The key question in the case challenging Pennsylvania’s voter ID law is what level of scrutiny the court will apply, Commonwealth Court Judge Robert E. Simpson said at the start of hearings Wednesday.
Looking out from the bench to a full courtroom in Harrisburg, Simpson said the level of scrutiny could be quite robust or it could be deferential to the state legislature, which passed in March the controversial law requiring photo identification of registered voters.
“This is a very, very interesting challenge to Act 18,” Simpson said.
Several public interest groups, including the ACLU, the Advancement Project and the Public Interest Center of Philadelphia, are seeking an injunction from the effect of the law on behalf of plaintiffs who argue they will not be able to vote in November’s presidential election, despite their decades-long voting records, because they will not be able to produce the required paperwork in order to get an ID that accords with the law.
Pennsylvania’s Department of State just announced a program that would provide voter IDs to people who can produce a Social Security number and two proofs of address. The program would be available by the end of August and operate until the beginning of November, Patrick Cawley, a lawyer from the Attorney General’s Office, said during opening arguments Wednesday morning.
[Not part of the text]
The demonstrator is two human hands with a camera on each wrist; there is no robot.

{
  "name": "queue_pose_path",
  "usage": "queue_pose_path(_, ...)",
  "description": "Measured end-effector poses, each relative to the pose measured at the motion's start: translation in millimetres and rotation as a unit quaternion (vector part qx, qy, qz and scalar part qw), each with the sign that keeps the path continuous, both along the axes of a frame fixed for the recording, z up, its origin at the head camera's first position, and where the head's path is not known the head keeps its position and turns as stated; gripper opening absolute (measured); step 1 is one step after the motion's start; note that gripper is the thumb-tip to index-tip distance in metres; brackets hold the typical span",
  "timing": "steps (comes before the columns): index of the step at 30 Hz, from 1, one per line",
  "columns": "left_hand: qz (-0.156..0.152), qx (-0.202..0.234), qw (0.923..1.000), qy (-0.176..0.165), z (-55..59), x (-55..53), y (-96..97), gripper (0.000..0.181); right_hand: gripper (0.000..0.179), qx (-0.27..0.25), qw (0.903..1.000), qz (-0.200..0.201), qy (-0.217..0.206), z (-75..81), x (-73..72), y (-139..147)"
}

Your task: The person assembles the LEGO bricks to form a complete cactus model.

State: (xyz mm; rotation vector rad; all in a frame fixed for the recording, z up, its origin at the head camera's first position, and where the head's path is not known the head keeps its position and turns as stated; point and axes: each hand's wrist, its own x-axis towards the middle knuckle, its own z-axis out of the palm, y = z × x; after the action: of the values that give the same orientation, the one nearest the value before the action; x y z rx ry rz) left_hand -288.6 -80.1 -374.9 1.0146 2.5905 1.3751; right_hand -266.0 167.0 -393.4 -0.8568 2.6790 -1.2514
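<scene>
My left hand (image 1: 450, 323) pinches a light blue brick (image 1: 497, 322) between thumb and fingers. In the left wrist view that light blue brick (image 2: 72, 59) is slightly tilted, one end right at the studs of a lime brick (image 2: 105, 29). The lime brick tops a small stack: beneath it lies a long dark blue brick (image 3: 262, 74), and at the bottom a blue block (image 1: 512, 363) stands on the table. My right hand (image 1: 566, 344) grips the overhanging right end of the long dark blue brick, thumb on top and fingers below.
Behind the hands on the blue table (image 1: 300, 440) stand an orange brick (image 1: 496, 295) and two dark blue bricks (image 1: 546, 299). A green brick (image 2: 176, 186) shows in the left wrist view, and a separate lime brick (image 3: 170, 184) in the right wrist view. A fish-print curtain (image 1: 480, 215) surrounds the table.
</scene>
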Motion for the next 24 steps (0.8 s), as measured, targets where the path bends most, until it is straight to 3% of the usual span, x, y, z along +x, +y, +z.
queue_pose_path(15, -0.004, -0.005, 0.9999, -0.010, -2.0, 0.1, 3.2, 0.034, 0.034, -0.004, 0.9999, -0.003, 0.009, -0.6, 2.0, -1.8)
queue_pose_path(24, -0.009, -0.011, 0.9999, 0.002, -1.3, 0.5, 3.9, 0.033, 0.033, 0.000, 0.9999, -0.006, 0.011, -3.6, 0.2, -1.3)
Allowing the promise of that program to bar an injunction would set a dangerous precedent, David Gersch argued. Gersch is from the Washington, D.C., law firm of Arnold & Porter, and is part of the legal team representing the plaintiffs.
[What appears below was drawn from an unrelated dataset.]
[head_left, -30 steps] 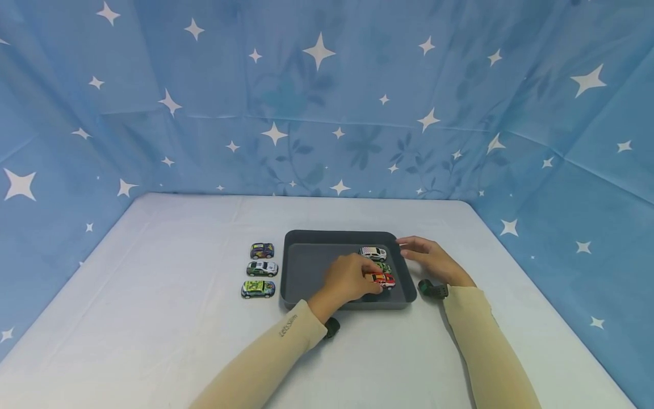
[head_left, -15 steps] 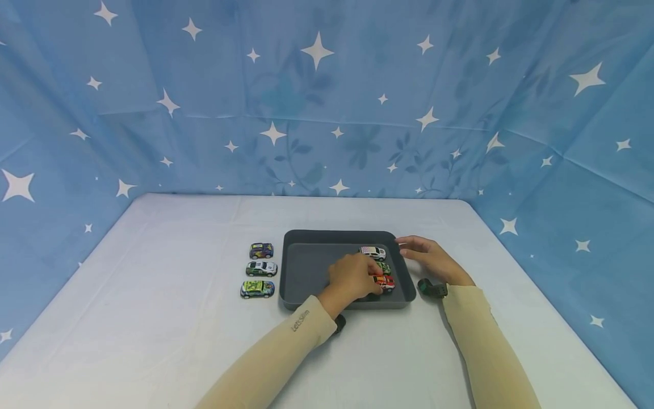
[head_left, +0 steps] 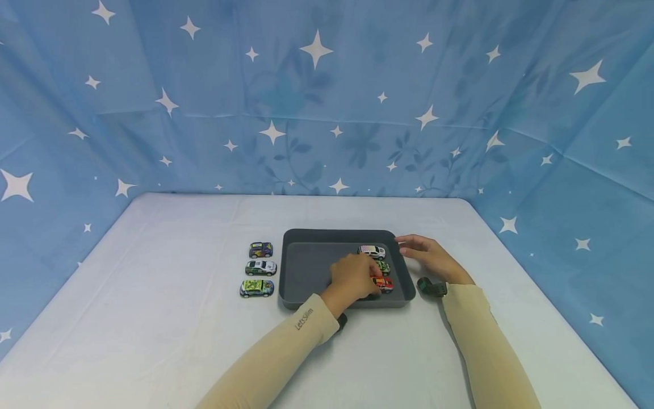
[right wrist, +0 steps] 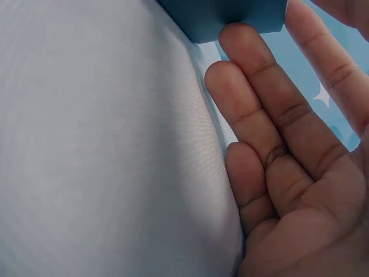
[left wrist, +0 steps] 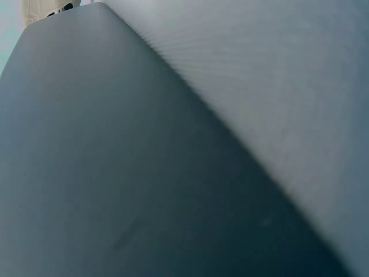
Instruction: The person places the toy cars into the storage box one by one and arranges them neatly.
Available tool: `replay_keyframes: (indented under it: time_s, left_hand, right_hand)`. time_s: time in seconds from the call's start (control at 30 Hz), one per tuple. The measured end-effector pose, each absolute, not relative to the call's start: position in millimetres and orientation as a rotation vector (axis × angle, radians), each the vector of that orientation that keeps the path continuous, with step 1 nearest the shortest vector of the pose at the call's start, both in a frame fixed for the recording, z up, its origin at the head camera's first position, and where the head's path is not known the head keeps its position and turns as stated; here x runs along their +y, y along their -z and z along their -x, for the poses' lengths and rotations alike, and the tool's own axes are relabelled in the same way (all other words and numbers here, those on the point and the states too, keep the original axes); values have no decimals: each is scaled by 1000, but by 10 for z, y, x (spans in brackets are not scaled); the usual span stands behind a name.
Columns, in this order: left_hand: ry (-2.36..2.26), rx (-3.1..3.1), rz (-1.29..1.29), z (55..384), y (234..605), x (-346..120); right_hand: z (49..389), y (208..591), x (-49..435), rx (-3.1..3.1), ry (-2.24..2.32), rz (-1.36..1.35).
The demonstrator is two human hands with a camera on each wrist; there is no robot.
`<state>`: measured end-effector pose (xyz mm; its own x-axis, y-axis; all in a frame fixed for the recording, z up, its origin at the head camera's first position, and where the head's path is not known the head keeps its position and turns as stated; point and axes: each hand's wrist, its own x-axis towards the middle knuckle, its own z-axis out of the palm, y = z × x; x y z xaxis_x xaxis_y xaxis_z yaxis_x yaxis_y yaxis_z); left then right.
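Observation:
My left hand (head_left: 353, 276) reaches into the grey tray (head_left: 311, 233) and pinches a red toy car (head_left: 384, 284) between thumb and fingers, near the tray's front right corner. The car's left end is behind the hand. Just beyond it sits a green toy car (head_left: 382, 267), partly covered by the fingers, and behind that a white toy car (head_left: 372, 252). My right hand (head_left: 430, 257) is at the tray's right side. In the right wrist view its fingers (right wrist: 248, 49) are loosely extended, with fingertips at the tray wall (right wrist: 230, 17).
Left of the tray a column of toy cars stands on the white table (head_left: 153, 307): a dark blue one (head_left: 261, 250), a white and green one (head_left: 261, 268) and a yellow-green one (head_left: 257, 288). A blue curtain with stars (head_left: 327, 102) hangs behind the table.
My left hand and forearm have shifted slightly right, and the red car sits a touch further left relative to the hand, more covered by it. My right hand stays at the tray's edge.

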<state>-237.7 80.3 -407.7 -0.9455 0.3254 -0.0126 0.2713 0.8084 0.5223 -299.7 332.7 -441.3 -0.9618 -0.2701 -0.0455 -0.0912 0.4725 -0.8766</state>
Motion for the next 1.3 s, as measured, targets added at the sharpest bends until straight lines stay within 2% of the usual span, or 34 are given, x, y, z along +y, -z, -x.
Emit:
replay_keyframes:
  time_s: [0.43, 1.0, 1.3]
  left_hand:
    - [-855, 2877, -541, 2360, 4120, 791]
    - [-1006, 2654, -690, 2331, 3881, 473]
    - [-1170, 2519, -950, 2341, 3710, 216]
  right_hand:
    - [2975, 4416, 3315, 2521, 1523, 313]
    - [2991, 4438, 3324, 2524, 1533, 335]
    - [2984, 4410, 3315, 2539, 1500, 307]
There is a “line of cases that say you can’t avoid injunction by saying, in the future, you’ll make it better,” he said.
“This is not a promise of future conduct,” Cawley told the judge; it is a “product” that is currently being produced by a vendor and will be available in August.
“We are not here to re-engage in the legislative process,” he said.
Before opening statements began, Simpson said he intended to conclude the hearings by next Friday and planned to have a decision by the week of Aug. 13.
No matter what he decides, Simpson said, many people will be unhappy. “Take heart. I’m not the last level,” he said, explaining that the idea is to “tee this up” for the state’s Supreme Court.
“Think of me as the Supreme Court’s hearing officer,” he said. “I’m sort of a way station.”
Several of the plaintiffs testified Wednesday, including Viviette Applewhite, a 93-year-old woman who lives in the Germantown section of Philadelphia and is the first named plaintiff in the suit.
Her clean, white sunhat and rimless glasses barely peeked over the witness stand as she answered questions from the ACLU’s legal director, Witold “Vic” Walczak. A plucky witness, she frequently drew laughter from people at the hearing.
In the first presidential election in which she voted, Applewhite cast her ballot for Franklin Roosevelt, and she hasn’t missed an election since then, except for one year when her polling place moved and she could not find it.
Walczak asked the same questions of all the witnesses regarding their voting habits. They all testified they are long-time voters who plan to vote in this November’s election.
That is one significant difference from the 2007 opinion in the U.S. Circuit Court of Appeals for the Seventh Circuit that upheld a voter ID law in Indiana. The opinion was later affirmed by the U.S. Supreme Court in Crawford v. Marion County Election Board .
“There is not a single plaintiff who intends not to vote because of the new law — that is, who would vote were it not for the law,” Judge Richard Posner wrote in that opinion. “There are plaintiffs who have photo IDs and so are not affected by the law at all and plaintiffs who have no photo IDs but have not said they would vote if they did and so who also are, as far as we can tell, unaffected by the law. There thus are no plaintiffs whom the law will deter from voting. No doubt there are at least a few such people in Indiana, but the inability of the sponsors of this litigation to find any such person to join as a plaintiff suggests that the motivation for the suit is simply that the law may require the Democratic Party and the other organizational plaintiffs to work harder to get every last one of their supporters to the polls.”
The ACLU of Pennsylvania is acutely aware of the Crawford opinion, Walczak said soon after filing the petition for injunction in May. He stressed that the current suit has six plaintiffs who will surely be disenfranchised in November, when the law will be enforced. The organization didn’t have to comb the state to find plaintiffs, Walczak said, explaining that there were a dozen more people who were initially going to be part of the suit but backed out when they decided they weren’t up to the stress of it.
The ACLU brought the claims in state court, Walczak said, rather than federal, because “we think that the Pennsylvania Constitution has more specific protections for voters.”
In any constitutional case, he said, the court is faced with a balancing act. Here, he said, the only thing weighing on the state’s side of the scale are “phantom claims of fraud,” while the ACLU is representing half a dozen citizens who will be barred from casting a ballot.
In his opening statement, Cawley told the court that the General Assembly isn’t required to prove there have been actual instances of voter fraud in order to pass a law that would prevent it. “In this day and age, nothing could be more rational” than asking people to bring photo IDs, which have become so prevalent in modern society, to the polls.